Pkh antrag beiordnung Muster

Die Proliferationsbewertung unter Verwendung der BrdUrd-Inkorporation und der PKH67-Kennzeichnung wurde an 9 AML-Patienten durchgeführt, von denen 7 kürzlich diagnostiziert worden waren und die anderen 2 rückfällig waren. Um die Ergebnisse zu vergleichen, wurde der K/S-Test angewendet, um statistische Unterschiede zwischen PKH67-Fluoreszenzhistogrammen aufzuzeigen. Die Ergebnisse waren signifikant, als das Verhältnis der PKH67-Histogrammfluoreszenz über 1,2 lag. In der ersten Patientengruppe wurde die Proliferation durch BrdUrd-Inkorporation und durch eine Abnahme der PKH67-Fluoreszenz sehr signifikant identifiziert. Diese Ergebnisse zeigen eine gute Korrelation zwischen dem Prozentsatz der S-Phase und der Proliferationsrate. In der zweiten Gruppe wurde weder mit der PKH67-Kennzeichnung noch mit der S-Phase eine objektive Proliferation nachgewiesen. In der dritten Gruppe wurde eine Diskrepanz zwischen der S-Phasenbewertung und der Proliferation mit PKH67-Kennzeichnung mit hoher S-Phase und ohne signifikante Proliferation mit PKH67-Kennzeichnung festgestellt. Die Bewertung der dynamischen Proliferation unter Verwendung der BrdUrd-Integration würde die Anwendung der „Pulse – Chase“-Methode erfordern, die zeitaufwändig und schwer einzurichten ist [16]. Poot M, Hiller KH, Heimpel S, Hoehn H: Deutliche Muster der Zellzyklusstörung, die durch Verbindungen ausgelöst werden, die die AKTIVITÄT der DNA-Topoisomerase I und II stören.

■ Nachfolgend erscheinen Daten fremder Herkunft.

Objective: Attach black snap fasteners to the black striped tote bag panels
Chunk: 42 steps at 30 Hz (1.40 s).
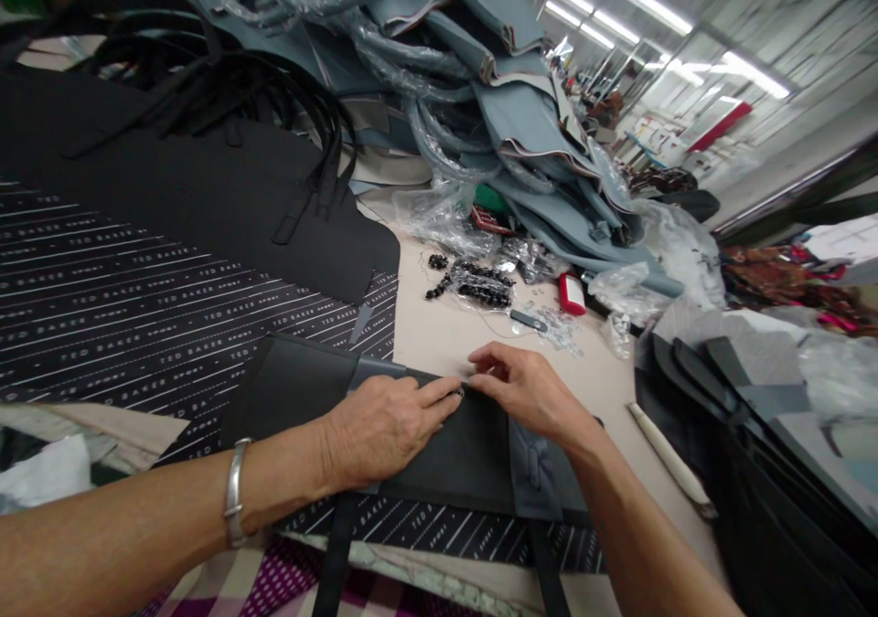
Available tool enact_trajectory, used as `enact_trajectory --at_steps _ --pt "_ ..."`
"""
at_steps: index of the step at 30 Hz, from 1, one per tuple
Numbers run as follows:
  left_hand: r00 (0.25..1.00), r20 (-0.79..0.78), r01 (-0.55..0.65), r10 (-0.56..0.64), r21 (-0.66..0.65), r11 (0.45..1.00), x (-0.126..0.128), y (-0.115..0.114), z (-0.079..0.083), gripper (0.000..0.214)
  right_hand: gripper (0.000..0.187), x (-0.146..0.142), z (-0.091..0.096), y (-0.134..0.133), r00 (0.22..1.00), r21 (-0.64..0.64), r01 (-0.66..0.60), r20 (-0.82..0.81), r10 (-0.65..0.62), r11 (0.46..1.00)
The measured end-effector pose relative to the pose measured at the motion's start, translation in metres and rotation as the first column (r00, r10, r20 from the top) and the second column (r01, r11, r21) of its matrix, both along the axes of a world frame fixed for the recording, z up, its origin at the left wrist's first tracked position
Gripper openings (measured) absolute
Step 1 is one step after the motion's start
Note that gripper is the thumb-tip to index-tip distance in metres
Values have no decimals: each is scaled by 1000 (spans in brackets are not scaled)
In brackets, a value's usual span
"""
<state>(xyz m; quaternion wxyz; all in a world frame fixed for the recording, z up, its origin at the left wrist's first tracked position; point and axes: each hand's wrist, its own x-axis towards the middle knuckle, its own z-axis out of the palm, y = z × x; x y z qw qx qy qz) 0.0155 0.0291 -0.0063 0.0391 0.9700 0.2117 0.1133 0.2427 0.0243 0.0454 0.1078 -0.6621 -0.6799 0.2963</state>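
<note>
A black bag panel (302, 381) with grey strap tabs lies across striped, lettered lining fabric (206, 324). My left hand (384, 425) rests over its middle, index finger stretched along the upper edge and the other fingers curled. Under that fingertip shows a small dark shiny piece, too small to name. My right hand (525, 384) meets the same edge from the right, thumb and curved fingers closing round it. A grey tab (533, 471) with a stitched loop sits below my right wrist. Black straps (336, 558) hang from the panel's near side. My left thumb is hidden.
Black handles (226, 87) lie on a dark sheet (171, 178) at upper left. Blue-grey bag pieces (514, 132) pile up behind. Bagged black fittings (484, 283), a red container (572, 294) and a pale-handled tool (669, 457) lie on the table. Black pieces (741, 434) stack at right.
</note>
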Motion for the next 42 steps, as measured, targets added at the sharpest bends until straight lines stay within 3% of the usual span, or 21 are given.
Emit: enact_trajectory --at_steps 2,3,5,7,9,11,14,16,17,19,20,21,22,24,26,27,28,29,32,34,42 --pt "1000 0 9 -9 15 1000 0 0 -1 35 29 33 -2 -20 978 132 201 21 -206 971" --pt "1000 -1 13 -13 17 1000 0 0 -1 36 35 54 -3 -32 942 212 303 84 -326 929" --pt "1000 -14 16 -16 17 1000 1 0 -1 37 47 100 -9 -60 796 367 413 299 -526 834" --pt "999 -40 13 -12 17 1000 2 -1 1 39 57 144 -18 -88 662 446 358 499 -560 820" --pt "998 -69 6 -5 19 1000 3 -1 3 40 64 180 -30 -112 583 436 367 580 -568 822" --pt "996 -89 0 2 25 1000 4 -2 5 40 66 203 -42 -129 560 395 418 597 -575 818" --pt "995 -97 5 -2 31 1000 3 -2 6 39 60 212 -48 -138 595 386 450 543 -593 805" --pt "996 -85 9 -5 36 999 3 -1 6 39 54 200 -40 -136 606 445 478 457 -651 757" --pt "997 -77 10 -7 38 999 3 -1 5 38 50 190 -33 -134 597 480 529 376 -709 700" --pt "998 -62 9 -6 41 999 2 -1 5 38 45 164 -17 -127 567 532 691 22 -823 490" --pt "998 -58 7 -5 41 999 1 -1 5 38 44 148 -9 -123 537 518 766 -191 -822 380" --pt "998 -57 5 -2 41 999 1 -1 5 37 42 132 -3 -118 509 471 828 -407 -759 303" --pt "998 -58 4 -1 39 999 1 -1 5 37 39 115 2 -112 477 401 873 -581 -660 278" --pt "998 -59 2 0 35 999 0 -1 5 37 29 82 8 -97 331 193 921 -846 -419 339" --pt "999 -54 1 1 29 1000 0 -1 5 36 19 51 7 -81 43 -71 883 -973 -229 464" --pt "999 -49 1 1 28 1000 0 -1 5 36 14 38 4 -72 -102 -179 836 -980 -173 519" --pt "999 -44 -1 3 28 1000 1 -1 4 36 11 25 1 -64 -190 -245 795 -969 -156 555" --pt "999 -39 -1 2 28 1000 1 -1 4 36 16 15 -3 -56 -228 -279 770 -960 -160 574" --pt "1000 -27 -1 1 18 1000 1 -1 2 35 46 -5 -17 -37 -177 -265 767 -963 -204 584" --pt "1000 -14 -1 1 2 1000 1 -1 1 35 57 -11 -25 -30 -143 -242 774 -967 -211 585" --pt "1000 0 15 -15 -55 998 1 2 3 36 52 -18 -33 -17 -206 -272 762 -962 -178 588"
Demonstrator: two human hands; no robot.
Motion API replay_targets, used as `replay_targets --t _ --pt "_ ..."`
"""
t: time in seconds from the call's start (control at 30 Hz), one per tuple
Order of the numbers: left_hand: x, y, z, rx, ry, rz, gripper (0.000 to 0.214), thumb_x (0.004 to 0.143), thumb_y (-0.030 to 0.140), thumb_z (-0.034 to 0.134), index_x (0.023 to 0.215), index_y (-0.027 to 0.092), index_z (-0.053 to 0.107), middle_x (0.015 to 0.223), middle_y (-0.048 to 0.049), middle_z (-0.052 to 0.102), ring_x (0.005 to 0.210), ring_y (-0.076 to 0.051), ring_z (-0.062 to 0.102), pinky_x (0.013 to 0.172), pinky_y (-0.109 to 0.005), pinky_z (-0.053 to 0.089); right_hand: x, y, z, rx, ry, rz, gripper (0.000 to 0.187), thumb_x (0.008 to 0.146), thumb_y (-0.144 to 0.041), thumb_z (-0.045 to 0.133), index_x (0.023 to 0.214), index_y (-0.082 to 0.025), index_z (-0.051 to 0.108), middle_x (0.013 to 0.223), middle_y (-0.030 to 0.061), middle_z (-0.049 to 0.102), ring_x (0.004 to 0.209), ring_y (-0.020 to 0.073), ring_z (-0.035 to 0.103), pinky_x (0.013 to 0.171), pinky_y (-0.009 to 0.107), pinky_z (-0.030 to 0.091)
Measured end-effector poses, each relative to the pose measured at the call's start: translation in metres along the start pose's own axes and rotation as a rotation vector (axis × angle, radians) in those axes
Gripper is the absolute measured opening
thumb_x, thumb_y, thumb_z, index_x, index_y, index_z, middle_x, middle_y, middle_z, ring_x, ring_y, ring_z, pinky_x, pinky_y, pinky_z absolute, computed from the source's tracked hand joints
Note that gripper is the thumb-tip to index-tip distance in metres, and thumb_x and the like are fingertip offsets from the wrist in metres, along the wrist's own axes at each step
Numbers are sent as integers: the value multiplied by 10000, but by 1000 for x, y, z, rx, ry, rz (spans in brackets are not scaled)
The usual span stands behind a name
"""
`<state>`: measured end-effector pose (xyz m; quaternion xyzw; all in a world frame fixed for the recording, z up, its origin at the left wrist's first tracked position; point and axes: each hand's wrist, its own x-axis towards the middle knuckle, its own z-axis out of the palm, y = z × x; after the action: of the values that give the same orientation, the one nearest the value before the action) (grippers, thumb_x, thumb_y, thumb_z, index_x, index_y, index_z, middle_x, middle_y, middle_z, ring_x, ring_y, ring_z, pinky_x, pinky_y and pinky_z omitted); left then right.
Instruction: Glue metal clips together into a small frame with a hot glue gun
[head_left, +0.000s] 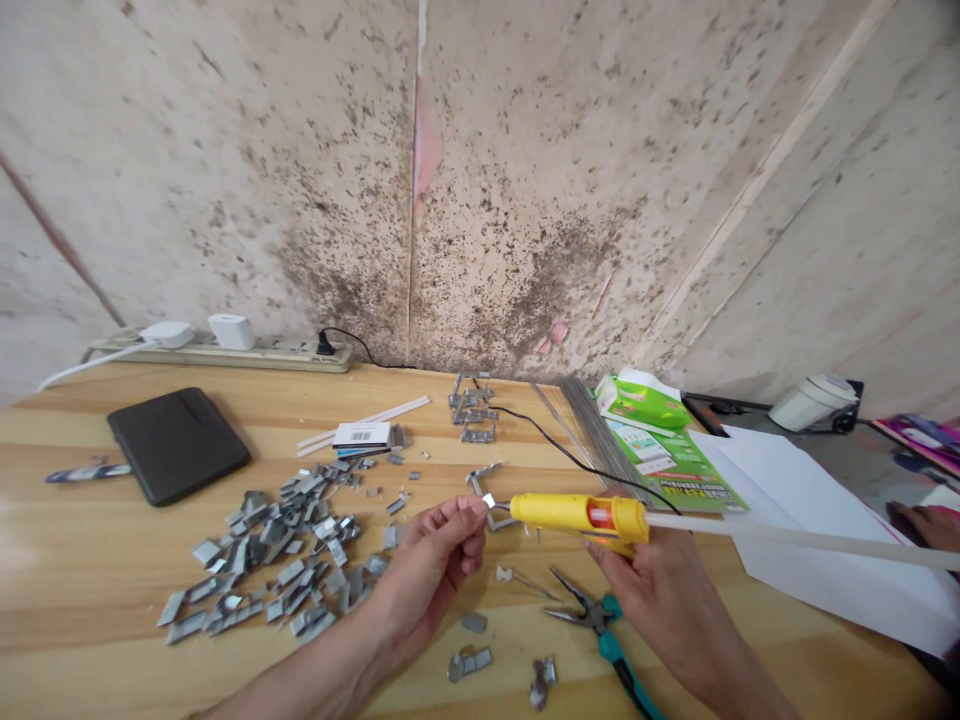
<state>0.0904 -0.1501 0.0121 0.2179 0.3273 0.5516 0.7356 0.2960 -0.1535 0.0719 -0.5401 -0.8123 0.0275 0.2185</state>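
My right hand [660, 590] is wrapped round a yellow hot glue gun [559, 509], with a long white glue stick [780, 540] running out of its back end to the right. Between the thumb and finger of my left hand [442, 545] is a small shiny metal piece [489, 500], right at the gun's nozzle. Whether nozzle and piece touch, I cannot tell. Just behind them lies a bent metal frame [480, 480]. Below the gun, needle-nose pliers [600, 625] with teal handles lie with jaws apart. A heap of small grey metal pieces [292, 550] spreads to the left.
Farther back are assembled metal pieces [474, 410], glue sticks [367, 425], thin metal rods [604, 440] and a green tissue pack [645, 400]. A black tablet-like slab [178, 445] lies left, near a power strip [285, 355]. White paper [840, 540] and another person's hand [926, 525] are at right.
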Motion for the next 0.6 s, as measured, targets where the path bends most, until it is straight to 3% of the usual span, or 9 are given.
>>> replay_targets --t 0.6 --pt "-1 1 3 135 70 50 234 681 318 708 648 146 552 485 63 422 453 -53 332 445 -182 234 2 -6 -2 -45 80 -41 120 813 -216 432 815 -193 550 646 17 626 576 185 577 555 280 411"
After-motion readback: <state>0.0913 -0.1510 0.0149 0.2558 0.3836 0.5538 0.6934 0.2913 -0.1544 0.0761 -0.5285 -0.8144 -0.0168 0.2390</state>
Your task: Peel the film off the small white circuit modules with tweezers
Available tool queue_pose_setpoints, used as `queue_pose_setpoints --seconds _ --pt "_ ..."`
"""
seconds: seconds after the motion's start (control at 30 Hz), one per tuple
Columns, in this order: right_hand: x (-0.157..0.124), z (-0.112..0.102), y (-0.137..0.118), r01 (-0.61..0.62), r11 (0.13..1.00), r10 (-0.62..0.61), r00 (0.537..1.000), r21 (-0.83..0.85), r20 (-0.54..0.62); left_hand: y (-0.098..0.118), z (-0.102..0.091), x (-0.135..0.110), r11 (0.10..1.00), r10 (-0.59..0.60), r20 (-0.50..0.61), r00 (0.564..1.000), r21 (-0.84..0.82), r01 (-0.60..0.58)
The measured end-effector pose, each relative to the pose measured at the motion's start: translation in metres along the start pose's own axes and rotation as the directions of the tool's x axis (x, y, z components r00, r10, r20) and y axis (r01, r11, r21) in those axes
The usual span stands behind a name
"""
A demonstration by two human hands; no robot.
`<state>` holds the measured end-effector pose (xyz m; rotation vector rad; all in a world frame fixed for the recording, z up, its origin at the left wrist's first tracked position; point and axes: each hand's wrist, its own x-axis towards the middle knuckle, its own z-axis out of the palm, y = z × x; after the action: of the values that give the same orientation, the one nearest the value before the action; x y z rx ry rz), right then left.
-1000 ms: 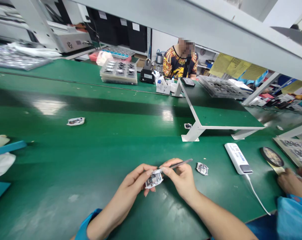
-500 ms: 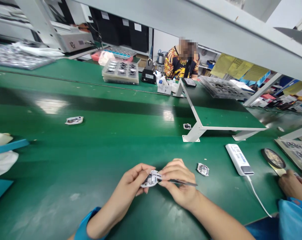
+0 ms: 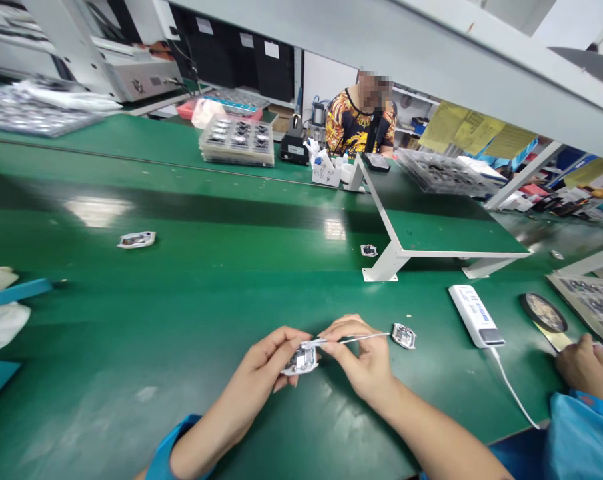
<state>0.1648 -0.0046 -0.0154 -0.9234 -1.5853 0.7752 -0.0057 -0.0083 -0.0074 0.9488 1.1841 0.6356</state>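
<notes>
My left hand (image 3: 274,363) pinches a small white-framed circuit part (image 3: 300,359) just above the green bench. My right hand (image 3: 361,357) is closed on thin metal tweezers (image 3: 358,338), whose tip rests on the top of that part. The tweezers lie nearly level, their back end pointing right. A second small part of the same kind (image 3: 404,335) lies on the mat just right of my right hand.
A white power strip (image 3: 476,315) with a cable and a round black dish (image 3: 543,312) lie to the right, beside a co-worker's hand (image 3: 586,370). A white-legged raised shelf (image 3: 434,233) stands behind. Two more small parts (image 3: 136,239) (image 3: 368,250) lie on the belt. Trays (image 3: 237,141) and a seated person (image 3: 362,123) are across.
The tweezers swung in my right hand: from pointing up-right, to down-right, to nearly level now. The part stays pinched in my left hand. The two loose parts on the belt drifted slightly left.
</notes>
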Motion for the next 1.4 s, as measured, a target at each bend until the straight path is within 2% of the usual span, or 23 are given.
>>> queue_pose_setpoints --seconds 0.17,0.37,0.6,0.77,0.93,1.07,1.27,1.4 --pt "-0.0027 -0.0004 0.0028 -0.101 0.994 0.101 0.995 0.032 0.022 0.0008 0.0015 0.0013 0.999 0.008 0.004 1.0 0.034 -0.008" --pt "-0.0001 -0.0022 -0.0026 -0.129 0.989 0.12 0.986 0.076 0.113 -0.0015 0.0021 0.0042 0.999 -0.011 -0.01 1.0 0.042 0.012" --pt "-0.0023 0.0009 0.0036 -0.316 0.907 0.291 0.948 0.28 0.127 -0.0016 0.0009 0.0044 1.0 -0.022 -0.016 1.0 0.016 0.022" --pt "-0.0035 0.0035 0.0062 -0.294 0.922 0.283 0.956 0.25 0.08 0.0019 0.0034 0.0032 0.999 -0.034 -0.026 0.999 0.004 0.035" --pt "-0.0026 0.0019 0.0013 -0.182 0.976 0.175 0.982 0.122 0.071 0.0011 0.0046 0.0013 0.999 -0.033 -0.049 0.998 0.011 0.034" --pt "-0.0013 0.0005 -0.0006 -0.098 0.995 0.095 0.993 0.029 0.07 -0.0007 0.0034 0.0015 0.999 -0.04 -0.026 0.999 -0.01 0.039" --pt "-0.0015 0.0018 0.0034 -0.23 0.961 0.226 0.973 0.155 0.045 -0.0005 0.001 0.0023 0.999 -0.04 0.019 0.999 0.014 0.04" --pt "-0.0019 0.0027 0.0041 -0.27 0.95 0.267 0.963 0.157 0.038 -0.0009 0.0006 0.0021 0.999 -0.024 0.026 0.999 0.027 0.023"
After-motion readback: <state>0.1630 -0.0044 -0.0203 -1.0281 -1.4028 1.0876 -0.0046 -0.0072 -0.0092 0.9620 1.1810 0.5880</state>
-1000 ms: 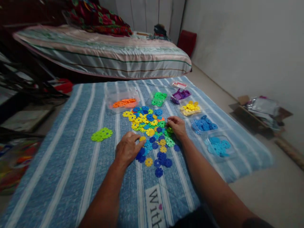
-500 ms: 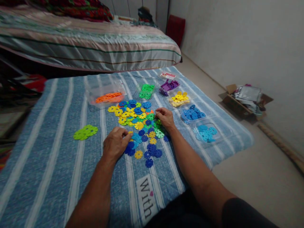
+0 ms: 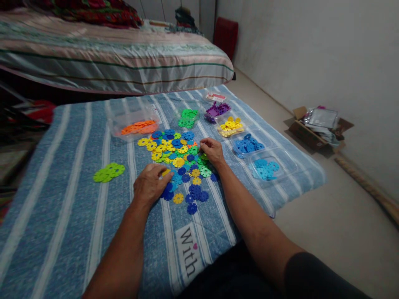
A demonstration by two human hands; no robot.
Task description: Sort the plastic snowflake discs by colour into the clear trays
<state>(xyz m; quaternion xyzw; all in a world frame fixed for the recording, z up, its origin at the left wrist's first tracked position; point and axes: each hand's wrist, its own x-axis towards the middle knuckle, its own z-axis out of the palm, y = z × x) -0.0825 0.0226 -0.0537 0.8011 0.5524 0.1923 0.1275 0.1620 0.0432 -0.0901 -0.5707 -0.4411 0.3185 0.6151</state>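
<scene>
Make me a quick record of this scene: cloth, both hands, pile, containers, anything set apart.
cloth: blue with white stripes
left hand: at pile's left edge, yellow disc at fingertips
right hand: at pile's right edge, fingertips together; grip unclear
pile: mixed-colour notched discs
clear plastic containers: orange, green, purple, yellow, blue, light-blue pieces
set apart: lime-green discs, left of left hand

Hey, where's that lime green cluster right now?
In the head view, the lime green cluster lies at the left on the striped cloth, apart from the mixed pile and left of the left hand.
</scene>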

Exp Cell Res. 1995, 218: 326-330. 10.1006/excr.1995.1162. Die PKH67-Kennzeichnung wurde wie zuvor beschrieben durchgeführt [14].

Kurz gesagt, 107 Zellen wurden in 1,0 ml Diluent C suspendiert und durch schnelles Beimischung mit einer 20 M-M-Arbeits-PKH67-Lösung gefärbt, die durch Verdünnung von 20 l 10-3 M Ethanolfarbstoffbestand in 1,0 ml Diluent C unmittelbar vor der Färbung hergestellt wurde. Die endgültige Färbekonzentration lag daher bei 10 m PKH67 und 5 x 106 Zellen/ml). Die Färbung wurde nach 3 Minuten durch Zugabe von 2 ml FBS gestoppt und Zellen wurden 3 mal mit 5 ml RPMI-1640 mit 10% FBS gewaschen. Für jede Probe wurde ein Aliquot der Explosionen mit 2% PFA bei D0 fixiert und bei +4°C gehalten, um die ursprüngliche Fluoreszenz aufrechtzuerhalten. Die PKH67-Kennzeichnung wurde für die klassische Proliferationsbewertung (mit S-Phasen-Bewertung) verglichen, um die Zellproliferation von 29 AML-Patienten zu analysieren, die mit verschiedenen Medikamenten behandelt wurden oder nicht. Unter diesen Medikamenten wurde auch die Wirkung von Tetrapeptid AcSDKP oder AcSDKP-NH2 auf AML-Zellen, stimuliert oder nicht durch Zytokine, bewertet, um (i) zu bestimmen, ob AcSDKP in der Lage war, die Explosionszellproliferation zu hemmen, da es hämatopoetische Vorfahren hemmt (ii), wenn AcSDKP-NH2 stabiler als AcSDKP mit FBS ist. Da sich unsere Studien bisher nur mit unendlichen Graphenplatten befassthaben, untersuchten wir biaxial zerknitterte Graphenflocken, die zu Hunderten von nanometergroßen Quadraten gemustert wurden.